THE TASK: In the listing below, find the line with "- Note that" and the line with "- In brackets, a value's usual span". Repeat those two lines and all lines between them exactly.

SOURCE RECORDS:
[Start of Attachment]
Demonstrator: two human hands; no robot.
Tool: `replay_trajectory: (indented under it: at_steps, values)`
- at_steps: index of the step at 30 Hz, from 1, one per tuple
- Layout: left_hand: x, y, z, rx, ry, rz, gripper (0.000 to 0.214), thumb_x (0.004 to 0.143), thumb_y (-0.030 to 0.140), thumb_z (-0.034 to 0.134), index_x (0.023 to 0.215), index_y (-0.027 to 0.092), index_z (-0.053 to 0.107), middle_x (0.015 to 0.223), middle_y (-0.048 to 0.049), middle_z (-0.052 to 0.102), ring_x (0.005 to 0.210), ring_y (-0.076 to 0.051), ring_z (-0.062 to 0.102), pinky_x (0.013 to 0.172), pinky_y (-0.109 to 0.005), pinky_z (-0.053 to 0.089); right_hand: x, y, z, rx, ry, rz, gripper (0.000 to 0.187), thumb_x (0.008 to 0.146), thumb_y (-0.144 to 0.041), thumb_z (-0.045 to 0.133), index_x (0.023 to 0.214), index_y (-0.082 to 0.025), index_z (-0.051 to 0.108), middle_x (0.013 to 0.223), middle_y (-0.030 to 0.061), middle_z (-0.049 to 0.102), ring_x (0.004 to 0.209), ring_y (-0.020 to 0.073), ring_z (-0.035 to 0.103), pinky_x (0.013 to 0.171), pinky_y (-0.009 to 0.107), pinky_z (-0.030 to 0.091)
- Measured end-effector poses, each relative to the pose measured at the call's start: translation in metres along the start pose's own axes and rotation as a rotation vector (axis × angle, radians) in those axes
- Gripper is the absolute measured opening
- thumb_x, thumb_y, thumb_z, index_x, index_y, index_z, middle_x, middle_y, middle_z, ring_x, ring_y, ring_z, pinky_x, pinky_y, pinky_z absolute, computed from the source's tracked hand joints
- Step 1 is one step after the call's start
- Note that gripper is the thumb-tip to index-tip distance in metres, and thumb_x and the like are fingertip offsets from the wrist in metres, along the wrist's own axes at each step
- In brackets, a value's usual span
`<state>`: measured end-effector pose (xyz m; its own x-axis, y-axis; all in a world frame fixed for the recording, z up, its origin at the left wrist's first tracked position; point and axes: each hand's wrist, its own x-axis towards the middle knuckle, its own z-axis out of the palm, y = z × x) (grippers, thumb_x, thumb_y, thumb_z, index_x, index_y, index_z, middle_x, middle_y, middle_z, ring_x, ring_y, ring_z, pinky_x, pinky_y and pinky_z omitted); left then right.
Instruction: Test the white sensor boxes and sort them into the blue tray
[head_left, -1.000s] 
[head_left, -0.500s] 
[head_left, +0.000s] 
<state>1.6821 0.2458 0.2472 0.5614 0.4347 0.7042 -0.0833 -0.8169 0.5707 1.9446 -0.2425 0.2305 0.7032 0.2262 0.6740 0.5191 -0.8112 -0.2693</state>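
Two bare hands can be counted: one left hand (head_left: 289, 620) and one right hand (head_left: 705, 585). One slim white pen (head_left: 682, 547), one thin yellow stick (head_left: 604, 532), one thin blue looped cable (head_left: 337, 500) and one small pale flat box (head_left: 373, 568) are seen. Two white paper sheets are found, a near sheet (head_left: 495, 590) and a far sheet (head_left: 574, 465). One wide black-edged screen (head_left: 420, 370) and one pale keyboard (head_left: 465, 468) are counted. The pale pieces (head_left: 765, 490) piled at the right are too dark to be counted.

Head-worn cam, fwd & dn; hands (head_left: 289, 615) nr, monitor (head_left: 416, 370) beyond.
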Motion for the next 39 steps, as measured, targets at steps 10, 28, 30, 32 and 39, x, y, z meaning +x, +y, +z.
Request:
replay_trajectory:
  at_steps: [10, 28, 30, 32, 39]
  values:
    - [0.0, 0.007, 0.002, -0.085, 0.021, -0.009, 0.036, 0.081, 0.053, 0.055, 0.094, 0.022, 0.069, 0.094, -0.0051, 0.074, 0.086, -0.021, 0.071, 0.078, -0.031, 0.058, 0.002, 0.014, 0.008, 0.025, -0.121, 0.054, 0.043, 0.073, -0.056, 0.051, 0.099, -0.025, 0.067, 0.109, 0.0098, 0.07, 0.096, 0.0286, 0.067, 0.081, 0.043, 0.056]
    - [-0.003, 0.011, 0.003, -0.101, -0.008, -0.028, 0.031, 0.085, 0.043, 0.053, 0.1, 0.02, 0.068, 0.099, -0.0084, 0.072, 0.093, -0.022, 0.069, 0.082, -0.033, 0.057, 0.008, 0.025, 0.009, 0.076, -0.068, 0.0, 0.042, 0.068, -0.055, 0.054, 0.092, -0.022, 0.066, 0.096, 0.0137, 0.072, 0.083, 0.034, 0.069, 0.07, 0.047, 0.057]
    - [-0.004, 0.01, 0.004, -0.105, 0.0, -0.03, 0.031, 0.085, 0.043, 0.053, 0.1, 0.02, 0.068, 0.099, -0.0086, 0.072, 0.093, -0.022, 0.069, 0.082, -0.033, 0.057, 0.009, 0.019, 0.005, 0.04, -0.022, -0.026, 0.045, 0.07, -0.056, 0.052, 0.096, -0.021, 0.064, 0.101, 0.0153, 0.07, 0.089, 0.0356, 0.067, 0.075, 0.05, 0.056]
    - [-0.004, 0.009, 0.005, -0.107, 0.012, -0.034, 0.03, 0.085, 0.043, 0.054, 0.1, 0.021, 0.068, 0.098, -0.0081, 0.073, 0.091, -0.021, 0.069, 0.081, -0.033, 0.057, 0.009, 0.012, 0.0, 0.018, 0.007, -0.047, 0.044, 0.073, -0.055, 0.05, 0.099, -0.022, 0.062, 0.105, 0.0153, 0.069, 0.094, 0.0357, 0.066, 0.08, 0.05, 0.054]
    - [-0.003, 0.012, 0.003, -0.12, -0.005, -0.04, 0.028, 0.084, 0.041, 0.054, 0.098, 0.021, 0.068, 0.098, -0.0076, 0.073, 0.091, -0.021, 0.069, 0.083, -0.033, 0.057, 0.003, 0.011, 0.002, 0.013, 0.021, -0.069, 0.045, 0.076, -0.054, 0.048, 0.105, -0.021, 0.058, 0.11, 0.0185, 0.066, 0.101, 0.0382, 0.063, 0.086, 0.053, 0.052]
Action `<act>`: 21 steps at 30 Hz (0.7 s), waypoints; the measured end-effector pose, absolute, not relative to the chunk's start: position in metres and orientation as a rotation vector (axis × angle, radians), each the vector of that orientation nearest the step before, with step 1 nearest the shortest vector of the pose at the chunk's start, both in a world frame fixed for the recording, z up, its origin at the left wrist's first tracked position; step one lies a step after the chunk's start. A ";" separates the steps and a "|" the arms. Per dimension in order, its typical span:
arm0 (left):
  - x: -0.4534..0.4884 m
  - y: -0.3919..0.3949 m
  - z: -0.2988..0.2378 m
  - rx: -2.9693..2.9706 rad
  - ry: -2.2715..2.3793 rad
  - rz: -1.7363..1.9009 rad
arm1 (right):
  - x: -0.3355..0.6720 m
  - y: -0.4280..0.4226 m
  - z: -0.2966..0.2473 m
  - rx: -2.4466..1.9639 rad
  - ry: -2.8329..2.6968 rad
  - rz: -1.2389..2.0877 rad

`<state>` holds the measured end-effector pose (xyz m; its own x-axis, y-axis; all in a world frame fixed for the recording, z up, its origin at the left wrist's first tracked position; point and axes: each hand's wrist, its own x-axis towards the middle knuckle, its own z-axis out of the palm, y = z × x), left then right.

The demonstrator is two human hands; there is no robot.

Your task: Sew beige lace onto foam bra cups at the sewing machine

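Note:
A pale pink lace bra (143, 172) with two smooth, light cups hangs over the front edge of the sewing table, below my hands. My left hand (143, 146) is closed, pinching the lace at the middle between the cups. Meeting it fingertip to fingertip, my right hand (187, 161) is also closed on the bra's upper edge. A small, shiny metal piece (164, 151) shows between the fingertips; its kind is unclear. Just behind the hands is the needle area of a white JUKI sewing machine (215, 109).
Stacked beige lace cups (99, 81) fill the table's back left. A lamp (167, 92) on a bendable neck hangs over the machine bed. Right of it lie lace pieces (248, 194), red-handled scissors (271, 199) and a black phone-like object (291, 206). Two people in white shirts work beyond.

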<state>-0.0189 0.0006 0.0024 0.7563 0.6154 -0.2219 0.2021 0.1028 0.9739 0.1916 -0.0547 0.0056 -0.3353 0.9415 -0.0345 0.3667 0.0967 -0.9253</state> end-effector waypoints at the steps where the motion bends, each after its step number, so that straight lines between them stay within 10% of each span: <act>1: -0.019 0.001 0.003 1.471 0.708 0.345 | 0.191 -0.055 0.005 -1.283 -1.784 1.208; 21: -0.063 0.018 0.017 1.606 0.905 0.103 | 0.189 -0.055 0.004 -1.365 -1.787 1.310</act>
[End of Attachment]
RESPONSE:
- Note that gripper is the thumb-tip to index-tip distance in metres, and thumb_x and the like are fingertip offsets from the wrist in metres, along the wrist's own axes at each step
- In brackets, a value's usual span

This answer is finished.